Embora não seja — ainda — a execução da pena de 27 anos e três meses de prisão fixada no julgamento da trama golpista, a prisão preventiva de Jair Bolsonaro (PL), decretada neste sábado 22 pelo ministro do Supremo Tribunal Federal Alexandre de Moraes, marca um ápice simbólico da reação institucional aos arroubos do ex-presidente.

É simbólico também que Moraes, além de apontar um risco de fuga, tenha comparado a suposta vigília de oração convocada pelo senador Flávio Bolsonaro (PL-RJ) aos acampamentos dos quais saiu uma horda disposta a tudo no 8 de Janeiro.

Diz um trecho da decisão deste sábado:

“O desrespeito à Constituição Federal, à democracia e ao Poder Judiciário permanece por parte da organização criminosa. Mesmo o STF tendo condenado seu núcleo crucial por Atentado ao Estado Democrático de Direito e Golpe de Estado, a organização criminosamente articulou a fuga de um dos condenados, Alexandre Ramagem, e, agora, pretende reviver os acampamentos ilegais que geraram o deplorável dia 8/1/2023, utilizando-se de influência política por parte do filho do líder da organização criminosa Jair Messias Bolsonaro”.

A Primeira Turma do STF decidirá na próxima segunda-feira 24 se mantém ou revoga a ordem de prisão preventiva.

Transcorreram-se 1.079 dias entre o momento em que Bolsonaro rompeu o silêncio após a derrota para Lula (PT) — incentivando manifestações golpistas — e a prisão preventiva. À época, o ainda presidente deu uma das senhas para energizar os acampamentos, em especial o de Brasília, em frente ao quartel-general do Exército.

Naquele 9 de dezembro de 2022, portanto, ganhou tração o movimento que desembocou na depredação das sedes dos Três Poderes, em Brasília. O bolsonarismo fervilhava em conspirações e buscava, a qualquer custo, sinais de uma ruptura institucional, especialmente provenientes de seu líder.

A Superintendência da Polícia Federal em Brasília em 22 de novembro de 2025, dia da prisão preventiva de Jair Bolsonaro. Foto: Evaristo Sá/AFP

Foi assim que Bolsonaro apareceu diante de apoiadores no Palácio da Alvorada, onde empilhou recados aos militares: “Nada está perdido. O final, somente com a morte. Quem decide meu futuro, para onde eu vou, são vocês. Quem decide para onde vão as Forças Armadas são vocês”.

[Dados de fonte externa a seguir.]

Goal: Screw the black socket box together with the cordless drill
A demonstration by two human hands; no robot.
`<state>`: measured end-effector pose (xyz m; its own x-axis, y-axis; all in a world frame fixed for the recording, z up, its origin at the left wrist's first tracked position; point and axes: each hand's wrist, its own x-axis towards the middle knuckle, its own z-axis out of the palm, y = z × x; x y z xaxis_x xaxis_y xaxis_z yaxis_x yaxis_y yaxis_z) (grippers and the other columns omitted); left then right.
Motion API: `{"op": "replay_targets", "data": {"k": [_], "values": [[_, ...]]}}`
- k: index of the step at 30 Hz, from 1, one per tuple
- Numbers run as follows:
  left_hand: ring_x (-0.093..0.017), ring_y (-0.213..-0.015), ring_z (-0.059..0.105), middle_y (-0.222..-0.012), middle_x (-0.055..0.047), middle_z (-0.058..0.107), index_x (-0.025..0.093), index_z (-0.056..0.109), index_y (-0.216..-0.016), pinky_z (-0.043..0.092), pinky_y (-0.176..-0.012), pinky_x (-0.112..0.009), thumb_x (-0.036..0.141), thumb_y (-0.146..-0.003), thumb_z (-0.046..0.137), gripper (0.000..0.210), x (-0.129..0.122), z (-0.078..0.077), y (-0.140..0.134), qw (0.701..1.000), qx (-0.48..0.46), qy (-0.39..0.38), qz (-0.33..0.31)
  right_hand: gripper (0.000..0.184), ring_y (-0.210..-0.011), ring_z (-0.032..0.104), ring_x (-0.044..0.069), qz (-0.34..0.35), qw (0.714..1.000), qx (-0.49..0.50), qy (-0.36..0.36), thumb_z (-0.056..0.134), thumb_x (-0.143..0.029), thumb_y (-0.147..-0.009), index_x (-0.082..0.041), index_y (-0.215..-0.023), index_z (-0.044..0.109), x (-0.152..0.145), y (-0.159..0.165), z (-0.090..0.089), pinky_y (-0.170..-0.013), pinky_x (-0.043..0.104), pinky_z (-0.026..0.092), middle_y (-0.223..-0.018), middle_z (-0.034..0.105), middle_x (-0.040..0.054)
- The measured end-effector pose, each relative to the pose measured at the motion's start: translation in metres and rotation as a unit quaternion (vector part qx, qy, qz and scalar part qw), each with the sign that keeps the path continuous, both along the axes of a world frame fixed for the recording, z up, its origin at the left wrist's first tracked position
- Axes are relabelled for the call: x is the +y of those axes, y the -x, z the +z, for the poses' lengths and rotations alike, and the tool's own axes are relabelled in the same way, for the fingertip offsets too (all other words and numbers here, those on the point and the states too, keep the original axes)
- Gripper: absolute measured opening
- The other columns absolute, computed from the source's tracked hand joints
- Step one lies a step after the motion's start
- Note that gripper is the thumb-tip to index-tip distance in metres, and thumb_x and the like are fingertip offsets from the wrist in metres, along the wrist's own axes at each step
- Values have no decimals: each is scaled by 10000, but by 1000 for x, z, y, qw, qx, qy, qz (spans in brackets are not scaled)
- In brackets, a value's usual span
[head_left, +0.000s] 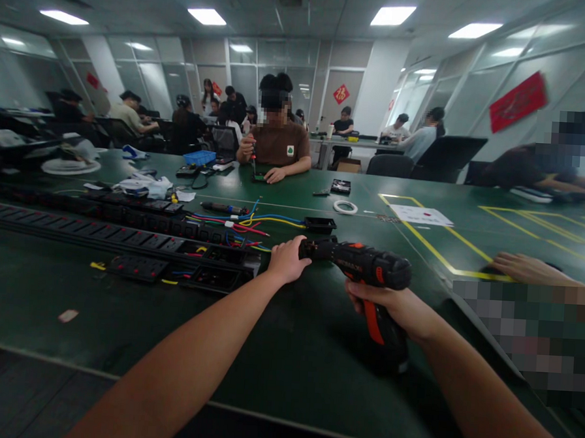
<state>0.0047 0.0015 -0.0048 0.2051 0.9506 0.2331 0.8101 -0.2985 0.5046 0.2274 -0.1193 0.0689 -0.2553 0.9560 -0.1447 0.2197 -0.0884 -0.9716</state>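
My right hand (396, 306) is wrapped round the grip of a black and orange cordless drill (368, 262), whose nose points left. In front of the drill's nose, my left hand (288, 259) pinches a small black part (308, 248); the drill's tip meets it or lies very close, and I cannot tell which. To the left of that hand lies a long black power strip (119, 236) with rows of sockets and red dots. Blue, yellow and red wires (253, 223) run from the strips toward a black end housing (320, 224).
A dark pen-shaped tool (222, 208), a white tape roll (345, 207) and a paper sheet (420, 215) lie farther back on the green table (275, 362). Across it, a person (279, 143) works with a screwdriver. Another person's hand (530, 267) rests at the right.
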Motion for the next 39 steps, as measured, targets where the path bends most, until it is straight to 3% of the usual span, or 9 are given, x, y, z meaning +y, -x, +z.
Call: {"op": "replay_targets", "data": {"k": [18,30,39], "values": [[-299,-1309,622,-1375,-75,697,306,531,-1429,412,-1106,-444,368,-885,760,594,0,1,1,1000,-13,3,-3,518,-579,643,178,21,998,3,58,857,-600,-716,-182,-973,692,-3,2,4,-570,295,498,-670,706,13],[-303,-1279,635,-1344,-74,710,296,543,-1412,427,-1087,-443,373,-880,761,580,1,-2,1,1000,-11,-9,-4,437,-583,638,185,16,998,-57,21,831,-565,-747,-202,-959,711,-5,4,8,-572,312,498,-670,671,-9],[-291,-1299,625,-1382,-66,693,303,532,-1425,419,-1094,-422,375,-882,762,595,-1,1,1,1000,-8,-2,1,439,-614,599,190,-15,996,-85,-12,862,-563,-670,-210,-874,701,-6,9,11,-588,324,459,-686,659,0]]}}
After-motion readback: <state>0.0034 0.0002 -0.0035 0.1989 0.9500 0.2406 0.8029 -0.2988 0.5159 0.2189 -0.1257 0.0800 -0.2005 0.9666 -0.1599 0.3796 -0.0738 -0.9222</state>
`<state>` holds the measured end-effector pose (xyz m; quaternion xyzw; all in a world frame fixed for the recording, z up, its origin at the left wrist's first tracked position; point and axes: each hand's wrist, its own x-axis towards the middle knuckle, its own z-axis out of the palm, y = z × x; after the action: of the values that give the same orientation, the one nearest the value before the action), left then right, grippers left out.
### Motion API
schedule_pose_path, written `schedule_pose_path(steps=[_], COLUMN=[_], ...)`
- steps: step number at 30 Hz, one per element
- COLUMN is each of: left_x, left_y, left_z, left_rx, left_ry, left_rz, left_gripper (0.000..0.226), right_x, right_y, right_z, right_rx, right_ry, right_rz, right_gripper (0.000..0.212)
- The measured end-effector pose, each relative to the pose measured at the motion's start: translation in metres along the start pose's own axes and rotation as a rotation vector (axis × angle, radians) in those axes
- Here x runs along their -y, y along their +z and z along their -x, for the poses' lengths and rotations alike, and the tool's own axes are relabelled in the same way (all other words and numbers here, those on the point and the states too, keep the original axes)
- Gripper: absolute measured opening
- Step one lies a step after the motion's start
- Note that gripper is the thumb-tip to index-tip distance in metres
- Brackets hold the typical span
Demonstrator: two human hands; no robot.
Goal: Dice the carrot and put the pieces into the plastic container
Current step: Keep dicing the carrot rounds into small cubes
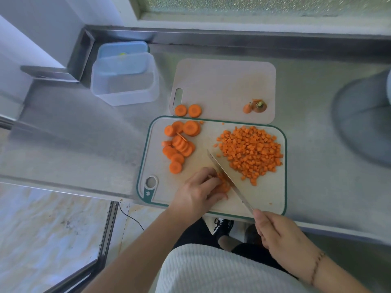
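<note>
2 cutting boards (224,85) on steel counter (84,132); left hand (198,189) pins carrot (223,185), right hand (279,233) grips knife (224,170).

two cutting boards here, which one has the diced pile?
The near, green-rimmed board holds the diced carrot; the far plain board doesn't.

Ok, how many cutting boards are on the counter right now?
2. The green-rimmed board lies nearest the person, holding the diced carrot and slices. The plain board lies just behind it, its near edge tucked under, with two slices and the carrot ends.
</note>
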<state>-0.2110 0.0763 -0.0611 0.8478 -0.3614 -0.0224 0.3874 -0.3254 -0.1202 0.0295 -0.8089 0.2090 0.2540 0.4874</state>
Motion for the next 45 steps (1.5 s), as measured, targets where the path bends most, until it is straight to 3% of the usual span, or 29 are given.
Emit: schedule_pose_path(steps=[3,7,10,22,25,31,38,42,45], left_x=[0.002,0.007,0.009,0.004,0.008,-0.004,-0.005,-0.003,-0.003], left_y=[-0.003,-0.005,-0.012,-0.01,-0.011,-0.003,0.008,0.009,0.009], left_z=[0.005,0.006,0.004,0.0,0.001,0.003,0.002,0.001,0.001], left_rx=[-0.033,0.001,0.042,0.083,0.032,-0.045,-0.111,-0.118,-0.112], left_ry=[0.081,0.167,0.187,0.21,0.222,0.218,0.184,0.172,0.168], left_rz=[-0.097,-0.115,-0.073,0.004,-0.075,-0.119,-0.089,-0.06,-0.05], left_gripper=[0.027,0.022,0.018,0.01,0.006,0.02,0.008,0.006,0.008], right_x=[-0.002,0.0,0.005,0.006,0.007,0.011,0.001,-0.004,-0.005], right_y=[-0.003,-0.001,0.001,0.004,0.001,-0.008,-0.015,-0.019,-0.015], right_z=[-0.001,0.002,0.004,0.002,0.0,0.002,0.016,0.027,0.02], right_rx=[-0.003,-0.021,-0.013,-0.01,-0.015,0.005,0.001,-0.063,-0.025], right_ry=[0.008,-0.008,-0.011,-0.02,-0.033,-0.02,-0.112,-0.001,-0.024], right_rz=[0.016,0.027,0.022,0.032,0.027,0.033,0.157,0.21,0.284], right_gripper=[0.07,0.059,0.051,0.055,0.055,0.051,0.044,0.028,0.053])
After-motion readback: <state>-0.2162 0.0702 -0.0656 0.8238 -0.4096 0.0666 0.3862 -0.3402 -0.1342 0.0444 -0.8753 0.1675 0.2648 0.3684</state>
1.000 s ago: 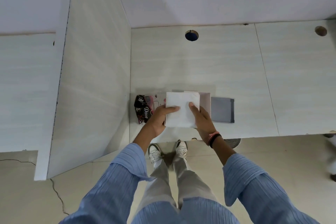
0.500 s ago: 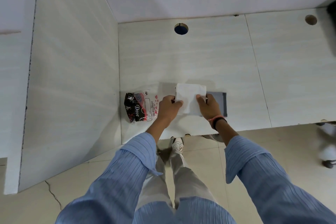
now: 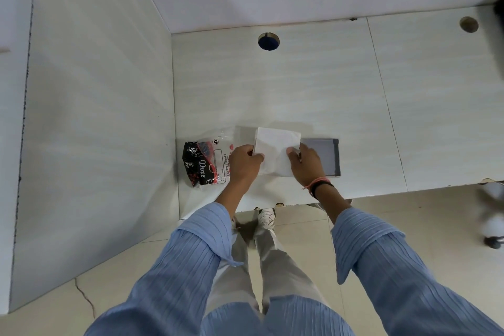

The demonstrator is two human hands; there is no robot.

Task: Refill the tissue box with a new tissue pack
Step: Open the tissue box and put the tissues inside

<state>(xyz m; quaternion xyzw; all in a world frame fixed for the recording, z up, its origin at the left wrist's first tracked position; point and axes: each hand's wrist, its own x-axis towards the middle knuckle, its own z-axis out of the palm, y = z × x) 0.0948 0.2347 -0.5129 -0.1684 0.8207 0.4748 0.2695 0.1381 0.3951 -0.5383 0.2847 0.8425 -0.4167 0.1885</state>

Semanas antes, em 18 de novembro, foi o general Walter Braga Netto (PL), ex-ministro da Defesa, quem inflamou a multidão em frente ao Alvorada.“Vocês não percam a fé. É só o que eu posso falar agora.” Questionado por uma apoiadora sobre o “sufoco” do grupo, respondeu: “Eu sei, senhora. Tem que dar um tempo, tá bom?”

Naquele mesmo mês, veio a público um áudio do ministro do Tribunal de Contas da União Augusto Nardes, mencionando “um movimento muito forte nas casernas” e um “desenlace bastante forte na Nação” que estaria por vir. Nardes, contudo, não entrou na mira da ação sobre o golpe e, por decisão do ministro do STF André Mendonça, sequer será investigado.

A Polícia Federal, ao revisitar os bastidores da conspiração, concluiu que as declarações de Bolsonaro, Nardes e Braga Netto não foram isoladas. Eram parte de um contexto em que o ex-presidente e aliados civis e militares recusavam-se a aceitar a saída do poder. Paralelamente, os bloqueios de estradas, os acampamentos e as milícias digitais pavimentavam o caminho para a insurreição.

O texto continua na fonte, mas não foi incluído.